Weiam Daear
University of Calgary, Canada
Biography
W Daear is a PhD Candidate at the University of Calgary. She has a Bachelor’s degree in Biological Sciences with a minor in Nanoscience. She currently has 3 publications in peer reviewed articles (J. Phys. Chem. B., Colloids Surf. B, and Biochim. Biophys. Acta, Biomember).
Abstract
The pulmonary route offers many advantages for drug delivery such as the high surface area and the close proximity to the blood circulation.
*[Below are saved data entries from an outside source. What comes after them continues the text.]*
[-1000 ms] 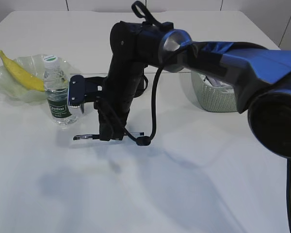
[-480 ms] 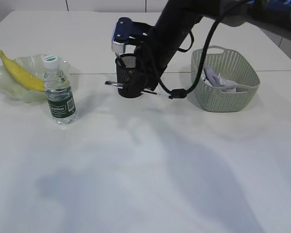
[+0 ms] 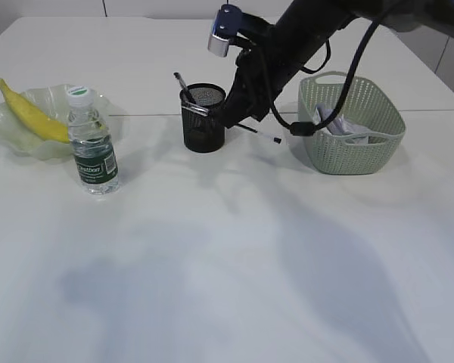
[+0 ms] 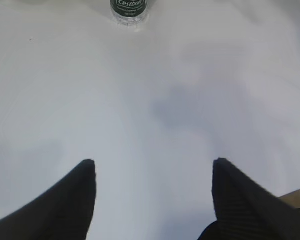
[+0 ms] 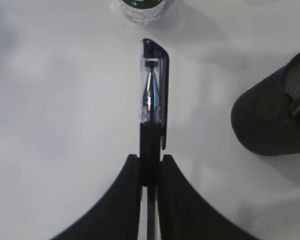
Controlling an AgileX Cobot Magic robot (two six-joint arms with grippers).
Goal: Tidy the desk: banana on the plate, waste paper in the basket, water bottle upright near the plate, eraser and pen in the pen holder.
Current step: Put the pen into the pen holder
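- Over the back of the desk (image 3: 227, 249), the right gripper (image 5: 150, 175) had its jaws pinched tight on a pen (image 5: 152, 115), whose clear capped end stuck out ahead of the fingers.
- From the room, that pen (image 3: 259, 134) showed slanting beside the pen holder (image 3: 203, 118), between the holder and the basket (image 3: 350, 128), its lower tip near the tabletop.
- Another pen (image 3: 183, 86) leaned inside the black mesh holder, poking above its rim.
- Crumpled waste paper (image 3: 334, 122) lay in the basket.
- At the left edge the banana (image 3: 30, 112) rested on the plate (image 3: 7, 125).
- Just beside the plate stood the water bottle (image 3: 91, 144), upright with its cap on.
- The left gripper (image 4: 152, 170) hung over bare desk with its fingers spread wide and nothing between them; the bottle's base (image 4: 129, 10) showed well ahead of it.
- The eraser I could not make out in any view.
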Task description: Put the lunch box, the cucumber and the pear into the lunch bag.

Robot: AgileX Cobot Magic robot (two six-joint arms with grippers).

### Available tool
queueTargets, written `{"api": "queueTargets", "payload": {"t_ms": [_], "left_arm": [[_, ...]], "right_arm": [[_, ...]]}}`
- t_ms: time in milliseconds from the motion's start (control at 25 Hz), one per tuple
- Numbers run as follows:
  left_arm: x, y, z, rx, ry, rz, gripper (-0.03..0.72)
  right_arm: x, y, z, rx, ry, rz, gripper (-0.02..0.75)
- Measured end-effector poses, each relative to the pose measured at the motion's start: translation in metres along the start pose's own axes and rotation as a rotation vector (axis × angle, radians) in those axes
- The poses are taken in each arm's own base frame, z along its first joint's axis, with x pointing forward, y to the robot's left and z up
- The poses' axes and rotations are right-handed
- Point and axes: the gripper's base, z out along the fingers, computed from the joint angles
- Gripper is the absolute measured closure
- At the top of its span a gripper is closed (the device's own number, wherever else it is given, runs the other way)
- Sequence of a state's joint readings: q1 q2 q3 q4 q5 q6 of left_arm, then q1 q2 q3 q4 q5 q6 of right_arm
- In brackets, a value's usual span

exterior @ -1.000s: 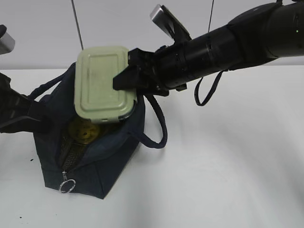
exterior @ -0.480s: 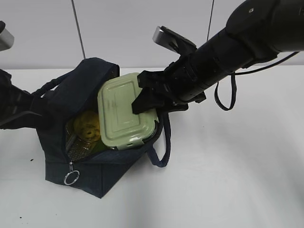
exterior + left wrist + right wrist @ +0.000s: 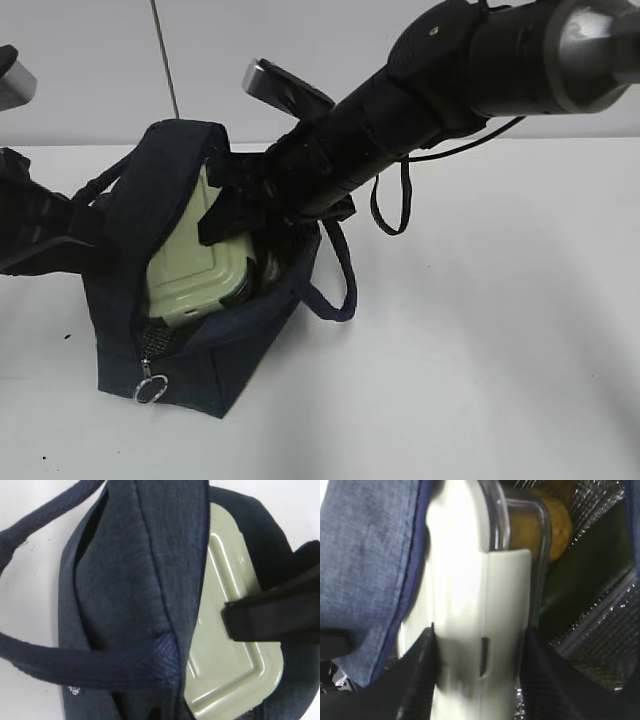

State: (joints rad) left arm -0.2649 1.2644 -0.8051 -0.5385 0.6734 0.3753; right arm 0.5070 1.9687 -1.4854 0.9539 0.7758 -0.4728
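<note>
Left gripper (image 3: 85, 240): at the left edge of the tabletop, pressed against the bag's left side and handle; fingers hidden by fabric, so cannot tell how far apart or whether clamped on the cloth; apparently bracing the mouth wide.

Lunch bag (image 3: 200, 370): dark navy, standing left of the tabletop's centre, mouth agape, zipper run down to the front corner with its ring pull (image 3: 148, 388) hanging low; silvery lining visible in the right wrist view.

Lunch box (image 3: 195, 275): tilted on edge, sage lid facing the left wall, mostly below the bag's rim, upper corner level with the opening; not yet lying flat.

Pear (image 3: 555, 525): yellow, inside, behind the glass wall of the box, deep against the lining.

Cucumber (image 3: 575, 575): dark green length inside beside the box; only part showing, so identity judged, not certain.

Right gripper (image 3: 245, 205): reaching from the right edge of the tabletop down into the mouth, fingers (image 3: 417, 680) closed across the box's narrow sides, lid clip between them.

Progress: fruit and vegetable seemingly stowed; box nearly in, last item.

Remaining: lower the box to settle, release, lift clear without snagging the right handle (image 3: 335, 290).

Risk: box wedging upright against pear.
</note>
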Motion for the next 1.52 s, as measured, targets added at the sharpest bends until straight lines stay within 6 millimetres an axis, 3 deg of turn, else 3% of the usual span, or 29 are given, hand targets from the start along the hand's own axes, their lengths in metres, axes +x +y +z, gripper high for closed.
{"api": "queueTargets", "payload": {"t_ms": [360,680,1040,1160,1280,1400,1520], "left_arm": [[0.002,-0.001,0.000,0.008,0.017,-0.001,0.704],[0.002,-0.001,0.000,0.009,0.016,0.000,0.704],[0.001,-0.001,0.000,0.007,0.015,0.001,0.704],[0.001,-0.001,0.000,0.005,0.015,0.004,0.704],[0.001,-0.001,0.000,0.005,0.015,0.004,0.704],[0.001,-0.001,0.000,0.005,0.015,0.004,0.704],[0.002,-0.001,0.000,0.005,0.016,0.005,0.704]], "right_arm": [[-0.002,0.008,-0.001,-0.052,0.036,-0.080,0.251],[-0.015,0.021,-0.013,-0.073,0.047,-0.142,0.237],[-0.032,0.031,-0.063,0.234,0.053,-0.239,0.237],[-0.027,0.024,-0.063,0.289,0.122,-0.216,0.237],[-0.022,0.011,-0.048,0.302,0.190,-0.177,0.237],[-0.019,-0.003,-0.031,0.314,0.236,-0.146,0.279],[-0.016,-0.012,-0.020,0.316,0.264,-0.147,0.489]]}}
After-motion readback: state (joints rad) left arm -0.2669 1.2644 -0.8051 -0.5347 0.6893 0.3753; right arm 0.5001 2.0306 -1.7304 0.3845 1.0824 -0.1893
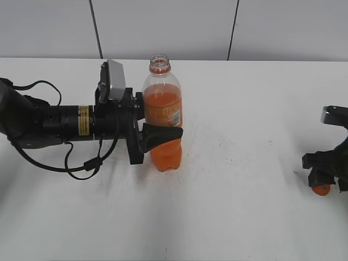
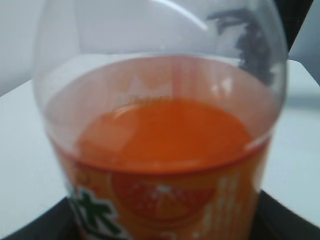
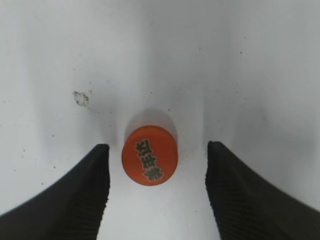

The air-blood barrier of the alveoli in the lungs is around 500 nm thick. Above the epithelium cells of the alveoli lies a thin aqueous layer with a thickness of 50-80 nm. A monolayer of phospholipids, natural lipids and few proteins called the lung surfactant (LS) adsorbs onto this aqueous film. The major phospholipid classes include phosphatidylcholines and phosphatidylglycerols. One of the main roles of the LS is to reduce the surface tension experienced in the lungs during breathing cycles in order to prevent lung collapse. From the perspective of pulmonary drug delivery, the LS is the first point of interaction for the drug carriers. With the advancements of nanomedicine, nanoparticles (NPs) became highly relevant as novel drug delivery systems. In particular, there is a great scientific interest for the use of biodegradable NPs for the pulmonary delivery route. The objective of our work is to develop a biomimetic model of the LS and study the effects upon interaction with NPs. Therefore, we focus on understanding the mechanism of interaction between biodegradable polymeric NPs with the biomimetic model of the LS and test whether the stability and lateral architecture of LS is affected. These measurements are done by using Langmuir monolayers at the air-water interface and imaged using Brewster angle microscopy. Results show that the film stability upon compression is not affected, but there are significant changes in the lateral domain organization of the LS upon NP addition. This work is significant because it helps understand the mechanism of NP-LS interaction and will provide an in-vitro screening approach to assess nanotoxicology.